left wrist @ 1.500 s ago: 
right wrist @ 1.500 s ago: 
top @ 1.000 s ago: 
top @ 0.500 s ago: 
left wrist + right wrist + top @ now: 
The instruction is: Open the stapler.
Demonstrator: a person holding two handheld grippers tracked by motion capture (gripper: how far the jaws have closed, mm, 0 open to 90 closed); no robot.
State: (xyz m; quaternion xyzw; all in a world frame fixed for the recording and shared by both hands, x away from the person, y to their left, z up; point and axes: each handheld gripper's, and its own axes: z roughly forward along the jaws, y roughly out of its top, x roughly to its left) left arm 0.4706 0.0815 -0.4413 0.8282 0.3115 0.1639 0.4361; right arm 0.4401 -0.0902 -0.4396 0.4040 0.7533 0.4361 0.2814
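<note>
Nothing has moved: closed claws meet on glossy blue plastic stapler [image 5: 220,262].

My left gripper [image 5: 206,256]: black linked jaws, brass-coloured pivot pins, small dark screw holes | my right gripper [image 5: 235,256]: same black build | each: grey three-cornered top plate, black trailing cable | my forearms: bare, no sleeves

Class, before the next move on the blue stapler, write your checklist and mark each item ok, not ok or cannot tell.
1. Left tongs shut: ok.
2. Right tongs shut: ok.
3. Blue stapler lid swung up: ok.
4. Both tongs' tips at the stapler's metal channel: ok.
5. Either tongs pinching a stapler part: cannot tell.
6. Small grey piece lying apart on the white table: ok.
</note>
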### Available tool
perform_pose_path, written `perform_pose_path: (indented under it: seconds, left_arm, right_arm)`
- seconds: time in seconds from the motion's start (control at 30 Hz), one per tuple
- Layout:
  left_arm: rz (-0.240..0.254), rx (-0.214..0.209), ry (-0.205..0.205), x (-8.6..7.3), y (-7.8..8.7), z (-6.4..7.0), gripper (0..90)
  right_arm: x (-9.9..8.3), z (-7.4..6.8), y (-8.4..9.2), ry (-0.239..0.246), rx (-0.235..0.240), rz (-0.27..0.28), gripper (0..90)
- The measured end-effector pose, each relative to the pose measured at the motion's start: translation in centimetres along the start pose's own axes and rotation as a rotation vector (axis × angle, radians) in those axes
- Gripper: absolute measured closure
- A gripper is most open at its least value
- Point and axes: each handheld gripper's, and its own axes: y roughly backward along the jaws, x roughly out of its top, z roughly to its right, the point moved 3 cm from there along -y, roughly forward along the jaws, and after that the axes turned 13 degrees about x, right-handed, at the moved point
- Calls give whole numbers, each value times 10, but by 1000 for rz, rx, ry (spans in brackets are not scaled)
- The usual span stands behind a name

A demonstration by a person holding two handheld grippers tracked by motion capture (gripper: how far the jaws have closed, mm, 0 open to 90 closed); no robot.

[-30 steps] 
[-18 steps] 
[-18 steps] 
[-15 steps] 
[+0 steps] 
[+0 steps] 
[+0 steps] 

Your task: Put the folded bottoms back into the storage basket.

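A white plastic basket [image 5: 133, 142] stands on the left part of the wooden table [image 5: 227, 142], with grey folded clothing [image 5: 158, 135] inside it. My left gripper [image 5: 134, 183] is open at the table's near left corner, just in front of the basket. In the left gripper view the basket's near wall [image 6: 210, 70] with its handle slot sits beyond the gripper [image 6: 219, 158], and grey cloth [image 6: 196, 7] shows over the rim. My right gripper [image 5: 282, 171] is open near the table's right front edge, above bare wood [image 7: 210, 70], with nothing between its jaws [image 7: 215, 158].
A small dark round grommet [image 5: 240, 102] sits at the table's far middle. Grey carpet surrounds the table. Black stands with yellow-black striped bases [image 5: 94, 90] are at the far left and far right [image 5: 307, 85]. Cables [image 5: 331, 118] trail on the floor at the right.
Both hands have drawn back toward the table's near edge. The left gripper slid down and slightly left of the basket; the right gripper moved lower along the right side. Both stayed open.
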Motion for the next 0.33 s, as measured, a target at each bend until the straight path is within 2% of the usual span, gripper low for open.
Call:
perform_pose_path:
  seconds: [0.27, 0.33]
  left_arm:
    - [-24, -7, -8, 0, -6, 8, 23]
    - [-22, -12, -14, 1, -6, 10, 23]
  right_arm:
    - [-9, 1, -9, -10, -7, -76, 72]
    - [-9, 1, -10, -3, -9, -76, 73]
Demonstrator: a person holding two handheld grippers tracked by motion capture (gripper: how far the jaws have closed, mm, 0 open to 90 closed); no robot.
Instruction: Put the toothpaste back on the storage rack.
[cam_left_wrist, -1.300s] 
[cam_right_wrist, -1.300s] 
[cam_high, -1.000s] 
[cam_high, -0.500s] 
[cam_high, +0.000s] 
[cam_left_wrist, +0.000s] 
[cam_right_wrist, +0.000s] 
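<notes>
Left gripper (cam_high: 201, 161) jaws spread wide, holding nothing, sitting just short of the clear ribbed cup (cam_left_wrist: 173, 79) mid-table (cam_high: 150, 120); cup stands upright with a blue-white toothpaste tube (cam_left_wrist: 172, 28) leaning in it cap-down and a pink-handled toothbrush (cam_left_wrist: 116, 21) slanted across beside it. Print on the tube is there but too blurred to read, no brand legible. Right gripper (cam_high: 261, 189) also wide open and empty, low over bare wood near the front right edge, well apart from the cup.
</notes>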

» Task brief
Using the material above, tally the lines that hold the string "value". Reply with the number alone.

» Response to this exercise
2